--- Records provided Enclosed Below ---

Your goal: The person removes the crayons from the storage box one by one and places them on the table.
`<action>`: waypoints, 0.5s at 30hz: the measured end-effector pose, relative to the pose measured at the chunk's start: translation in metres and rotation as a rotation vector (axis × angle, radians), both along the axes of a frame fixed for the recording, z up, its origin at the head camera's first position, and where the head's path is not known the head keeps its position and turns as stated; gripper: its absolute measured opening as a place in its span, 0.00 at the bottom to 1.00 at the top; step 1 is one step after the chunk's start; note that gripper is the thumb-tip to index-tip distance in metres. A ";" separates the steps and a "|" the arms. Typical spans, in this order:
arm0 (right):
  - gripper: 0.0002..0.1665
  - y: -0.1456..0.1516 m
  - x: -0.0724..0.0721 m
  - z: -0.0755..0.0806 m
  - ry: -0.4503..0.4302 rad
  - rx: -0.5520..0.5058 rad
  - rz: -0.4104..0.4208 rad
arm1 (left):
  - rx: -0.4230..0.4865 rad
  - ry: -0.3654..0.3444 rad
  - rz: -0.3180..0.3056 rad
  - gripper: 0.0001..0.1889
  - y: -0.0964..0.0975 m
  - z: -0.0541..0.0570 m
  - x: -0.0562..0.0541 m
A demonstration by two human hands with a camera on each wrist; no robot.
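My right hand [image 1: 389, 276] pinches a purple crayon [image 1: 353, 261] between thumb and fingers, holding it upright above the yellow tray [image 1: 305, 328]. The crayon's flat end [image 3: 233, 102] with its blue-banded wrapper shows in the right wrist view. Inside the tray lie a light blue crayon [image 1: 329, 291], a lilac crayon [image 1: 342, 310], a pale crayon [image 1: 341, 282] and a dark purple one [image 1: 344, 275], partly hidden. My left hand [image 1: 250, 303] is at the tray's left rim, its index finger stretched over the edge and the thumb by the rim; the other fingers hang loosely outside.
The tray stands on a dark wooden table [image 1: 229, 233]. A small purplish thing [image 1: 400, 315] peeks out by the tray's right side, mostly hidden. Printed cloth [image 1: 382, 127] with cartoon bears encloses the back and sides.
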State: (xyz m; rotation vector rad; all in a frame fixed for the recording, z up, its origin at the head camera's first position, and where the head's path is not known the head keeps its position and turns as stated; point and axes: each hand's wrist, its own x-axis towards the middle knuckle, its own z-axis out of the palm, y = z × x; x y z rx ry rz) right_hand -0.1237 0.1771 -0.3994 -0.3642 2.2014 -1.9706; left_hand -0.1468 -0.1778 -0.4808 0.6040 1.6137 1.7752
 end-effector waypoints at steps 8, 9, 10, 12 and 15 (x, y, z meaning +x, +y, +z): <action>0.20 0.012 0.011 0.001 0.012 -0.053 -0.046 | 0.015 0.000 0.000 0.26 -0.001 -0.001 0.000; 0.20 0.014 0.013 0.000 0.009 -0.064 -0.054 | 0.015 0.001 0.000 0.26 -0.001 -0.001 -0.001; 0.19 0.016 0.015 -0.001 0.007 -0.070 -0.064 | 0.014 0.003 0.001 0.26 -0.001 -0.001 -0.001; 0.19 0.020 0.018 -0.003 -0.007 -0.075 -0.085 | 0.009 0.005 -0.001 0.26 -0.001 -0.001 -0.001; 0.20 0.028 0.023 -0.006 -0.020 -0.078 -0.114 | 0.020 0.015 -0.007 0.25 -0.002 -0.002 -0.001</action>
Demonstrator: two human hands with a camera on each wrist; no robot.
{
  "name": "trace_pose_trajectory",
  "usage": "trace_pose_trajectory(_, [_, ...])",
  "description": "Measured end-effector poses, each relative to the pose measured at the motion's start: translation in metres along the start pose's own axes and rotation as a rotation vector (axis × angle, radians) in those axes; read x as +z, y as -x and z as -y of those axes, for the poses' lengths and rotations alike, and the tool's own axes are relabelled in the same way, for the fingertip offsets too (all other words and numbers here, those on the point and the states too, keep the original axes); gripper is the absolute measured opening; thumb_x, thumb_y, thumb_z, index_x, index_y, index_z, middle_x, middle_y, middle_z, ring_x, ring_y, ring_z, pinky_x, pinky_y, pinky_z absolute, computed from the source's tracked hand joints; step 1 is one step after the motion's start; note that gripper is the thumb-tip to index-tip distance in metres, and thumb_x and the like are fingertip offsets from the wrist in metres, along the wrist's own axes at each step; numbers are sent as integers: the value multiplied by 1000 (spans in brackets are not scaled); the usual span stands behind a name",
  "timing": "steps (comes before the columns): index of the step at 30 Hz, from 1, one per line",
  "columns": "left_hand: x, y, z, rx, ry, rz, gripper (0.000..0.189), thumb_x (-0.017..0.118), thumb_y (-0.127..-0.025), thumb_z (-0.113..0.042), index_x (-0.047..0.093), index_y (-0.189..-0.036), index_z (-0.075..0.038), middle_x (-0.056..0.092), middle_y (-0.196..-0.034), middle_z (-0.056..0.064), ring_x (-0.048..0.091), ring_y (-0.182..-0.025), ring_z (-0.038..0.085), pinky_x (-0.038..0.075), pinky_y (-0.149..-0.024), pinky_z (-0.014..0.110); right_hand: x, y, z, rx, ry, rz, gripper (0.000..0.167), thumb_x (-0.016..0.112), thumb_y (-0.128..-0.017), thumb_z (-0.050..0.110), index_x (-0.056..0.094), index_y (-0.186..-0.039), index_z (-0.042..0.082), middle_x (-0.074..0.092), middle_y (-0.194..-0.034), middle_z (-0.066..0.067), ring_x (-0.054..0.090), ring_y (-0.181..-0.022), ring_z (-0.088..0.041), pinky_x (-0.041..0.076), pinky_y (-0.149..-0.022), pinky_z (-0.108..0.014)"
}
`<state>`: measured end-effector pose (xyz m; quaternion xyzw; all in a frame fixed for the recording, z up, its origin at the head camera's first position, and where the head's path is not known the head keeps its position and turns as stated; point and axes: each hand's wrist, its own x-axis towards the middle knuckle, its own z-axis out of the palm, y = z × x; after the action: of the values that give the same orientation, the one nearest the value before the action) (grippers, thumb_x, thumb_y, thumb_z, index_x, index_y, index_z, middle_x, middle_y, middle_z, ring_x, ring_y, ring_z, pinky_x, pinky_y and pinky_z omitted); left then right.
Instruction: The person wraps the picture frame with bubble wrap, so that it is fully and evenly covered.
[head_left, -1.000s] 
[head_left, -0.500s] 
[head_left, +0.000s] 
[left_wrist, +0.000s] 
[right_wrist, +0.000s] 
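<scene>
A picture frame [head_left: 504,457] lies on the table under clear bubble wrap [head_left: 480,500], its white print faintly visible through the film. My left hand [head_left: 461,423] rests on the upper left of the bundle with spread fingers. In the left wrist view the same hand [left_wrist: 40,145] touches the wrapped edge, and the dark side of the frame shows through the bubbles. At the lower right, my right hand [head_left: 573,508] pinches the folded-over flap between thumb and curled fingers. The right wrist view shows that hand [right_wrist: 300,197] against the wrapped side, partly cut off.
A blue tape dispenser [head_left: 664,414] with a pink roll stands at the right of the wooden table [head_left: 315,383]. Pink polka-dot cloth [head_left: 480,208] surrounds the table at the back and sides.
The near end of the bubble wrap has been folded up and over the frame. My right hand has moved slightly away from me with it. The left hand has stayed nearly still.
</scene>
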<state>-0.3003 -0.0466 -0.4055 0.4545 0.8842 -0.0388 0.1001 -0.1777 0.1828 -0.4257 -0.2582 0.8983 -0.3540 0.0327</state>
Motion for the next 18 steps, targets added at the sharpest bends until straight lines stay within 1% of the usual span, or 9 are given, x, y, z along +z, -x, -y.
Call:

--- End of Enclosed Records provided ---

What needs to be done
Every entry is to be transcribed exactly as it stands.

Output of the task
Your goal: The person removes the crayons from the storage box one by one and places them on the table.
`<action>`: waypoints, 0.5s at 30hz: the measured end-effector pose, relative to the pose measured at the chunk's start: translation in metres and rotation as a rotation vector (axis × angle, radians), both along the axes of a frame fixed for the recording, z up, its origin at the head camera's first position, and where the head's path is not known the head keeps its position and turns as stated; gripper: its absolute measured opening as a place in its span, 0.00 at the bottom to 1.00 at the top; step 1 is one step after the chunk's start; note that gripper is the thumb-tip to index-tip distance in metres. A ";" separates the steps and a "|" the arms. Typical spans, in this order:
arm0 (right):
  - gripper: 0.0002..0.1665
  - y: -0.1456..0.1516 m
  - x: -0.0724..0.0721 m
  - z: -0.0755..0.0806 m
  - ry: -0.4503..0.4302 rad
  - rx: -0.5520..0.5058 rad
  - rz: -0.4104..0.4208 rad
arm1 (left):
  - rx: -0.4230..0.4865 rad
  - ry: -0.3654..0.3444 rad
  - rz: -0.3180..0.3056 rad
  - gripper: 0.0001..0.1889
  - y: -0.0964..0.0975 m
  - z: -0.0541..0.0570 m
  - x: -0.0562..0.0541 m
A demonstration by two human hands with a camera on each wrist; no robot.
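My right hand [image 1: 389, 276] pinches a purple crayon [image 1: 353, 261] between thumb and fingers, holding it upright above the yellow tray [image 1: 305, 328]. The crayon's flat end [image 3: 233, 102] with its blue-banded wrapper shows in the right wrist view. Inside the tray lie a light blue crayon [image 1: 329, 291], a lilac crayon [image 1: 342, 310], a pale crayon [image 1: 341, 282] and a dark purple one [image 1: 344, 275], partly hidden. My left hand [image 1: 250, 303] is at the tray's left rim, its index finger stretched over the edge and the thumb by the rim; the other fingers hang loosely outside.
The tray stands on a dark wooden table [image 1: 229, 233]. A small purplish thing [image 1: 400, 315] peeks out by the tray's right side, mostly hidden. Printed cloth [image 1: 382, 127] with cartoon bears encloses the back and sides.
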State: (xyz m; rotation vector rad; all in a frame fixed for the recording, z up, its origin at the head camera's first position, and where the head's path is not known the head keeps its position and turns as stated; point and axes: each hand's wrist, its own x-axis towards the middle knuckle, its own z-axis out of the palm, y = z × x; x y z rx ry rz) right_hand -0.1237 0.1771 -0.3994 -0.3642 2.2014 -1.9706; left_hand -0.1468 -0.1778 -0.4808 0.6040 1.6137 1.7752
 end-effector waypoints at steps 8, 9, 10, 12 and 15 (x, y, z meaning +x, +y, +z): <action>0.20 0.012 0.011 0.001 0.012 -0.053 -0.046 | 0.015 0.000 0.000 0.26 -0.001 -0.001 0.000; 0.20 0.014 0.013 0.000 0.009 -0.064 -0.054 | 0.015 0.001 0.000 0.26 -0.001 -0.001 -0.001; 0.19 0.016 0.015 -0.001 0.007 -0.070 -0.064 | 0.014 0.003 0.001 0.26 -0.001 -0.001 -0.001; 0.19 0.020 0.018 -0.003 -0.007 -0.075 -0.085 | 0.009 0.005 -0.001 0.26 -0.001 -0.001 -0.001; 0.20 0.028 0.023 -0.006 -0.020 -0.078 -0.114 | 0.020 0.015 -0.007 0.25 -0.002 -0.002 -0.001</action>
Demonstrator: two human hands with a camera on each wrist; no robot.
{
  "name": "trace_pose_trajectory",
  "usage": "trace_pose_trajectory(_, [_, ...])",
  "description": "Measured end-effector poses, each relative to the pose measured at the motion's start: translation in metres along the start pose's own axes and rotation as a rotation vector (axis × angle, radians) in those axes; read x as +z, y as -x and z as -y of those axes, for the poses' lengths and rotations alike, and the tool's own axes are relabelled in the same way, for the fingertip offsets too (all other words and numbers here, those on the point and the states too, keep the original axes); gripper is the absolute measured opening; thumb_x, thumb_y, thumb_z, index_x, index_y, index_z, middle_x, middle_y, middle_z, ring_x, ring_y, ring_z, pinky_x, pinky_y, pinky_z absolute, computed from the source's tracked hand joints; step 1 is one step after the motion's start; note that gripper is the thumb-tip to index-tip distance in metres, and thumb_x and the like are fingertip offsets from the wrist in metres, along the wrist's own axes at each step; numbers are sent as integers: the value multiplied by 1000 (spans in brackets are not scaled); the usual span stands behind a name",
  "timing": "steps (comes before the columns): index of the step at 30 Hz, from 1, one per line",
  "columns": "left_hand: x, y, z, rx, ry, rz, gripper (0.000..0.189), thumb_x (-0.017..0.118), thumb_y (-0.127..-0.025), thumb_z (-0.113..0.042), index_x (-0.047..0.093), index_y (-0.189..-0.036), index_z (-0.075..0.038), middle_x (-0.056..0.092), middle_y (-0.196..-0.034), middle_z (-0.056..0.064), ring_x (-0.048..0.091), ring_y (-0.182..-0.025), ring_z (-0.038..0.085), pinky_x (-0.038..0.075), pinky_y (-0.149..-0.024), pinky_z (-0.014..0.110); right_hand: x, y, z, rx, ry, rz, gripper (0.000..0.167), thumb_x (-0.016..0.112), thumb_y (-0.128..-0.017), thumb_z (-0.050..0.110), index_x (-0.056..0.094), index_y (-0.186..-0.039), index_z (-0.042..0.082), middle_x (-0.074..0.092), middle_y (-0.194..-0.034), middle_z (-0.066..0.067), ring_x (-0.054..0.090), ring_y (-0.181..-0.022), ring_z (-0.088..0.041), pinky_x (-0.041..0.076), pinky_y (-0.149..-0.022), pinky_z (-0.108..0.014)"
}
`<state>`: measured end-effector pose (xyz m; quaternion xyzw; all in a frame fixed for the recording, z up, its origin at the head camera's first position, and where the head's path is not known the head keeps its position and turns as stated; point and axes: each hand's wrist, its own x-axis towards the middle knuckle, its own z-axis out of the palm, y = z × x; after the action: of the values that give the same orientation, the one nearest the value before the action) (grippers, thumb_x, thumb_y, thumb_z, index_x, index_y, index_z, middle_x, middle_y, middle_z, ring_x, ring_y, ring_z, pinky_x, pinky_y and pinky_z omitted); left then right.
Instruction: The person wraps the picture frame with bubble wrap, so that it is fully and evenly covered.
[head_left, -1.000s] 
[head_left, -0.500s] 
[head_left, +0.000s] 
[left_wrist, +0.000s] 
[right_wrist, +0.000s] 
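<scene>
A picture frame [head_left: 504,457] lies on the table under clear bubble wrap [head_left: 480,500], its white print faintly visible through the film. My left hand [head_left: 461,423] rests on the upper left of the bundle with spread fingers. In the left wrist view the same hand [left_wrist: 40,145] touches the wrapped edge, and the dark side of the frame shows through the bubbles. At the lower right, my right hand [head_left: 573,508] pinches the folded-over flap between thumb and curled fingers. The right wrist view shows that hand [right_wrist: 300,197] against the wrapped side, partly cut off.
A blue tape dispenser [head_left: 664,414] with a pink roll stands at the right of the wooden table [head_left: 315,383]. Pink polka-dot cloth [head_left: 480,208] surrounds the table at the back and sides.
The near end of the bubble wrap has been folded up and over the frame. My right hand has moved slightly away from me with it. The left hand has stayed nearly still.
</scene>
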<state>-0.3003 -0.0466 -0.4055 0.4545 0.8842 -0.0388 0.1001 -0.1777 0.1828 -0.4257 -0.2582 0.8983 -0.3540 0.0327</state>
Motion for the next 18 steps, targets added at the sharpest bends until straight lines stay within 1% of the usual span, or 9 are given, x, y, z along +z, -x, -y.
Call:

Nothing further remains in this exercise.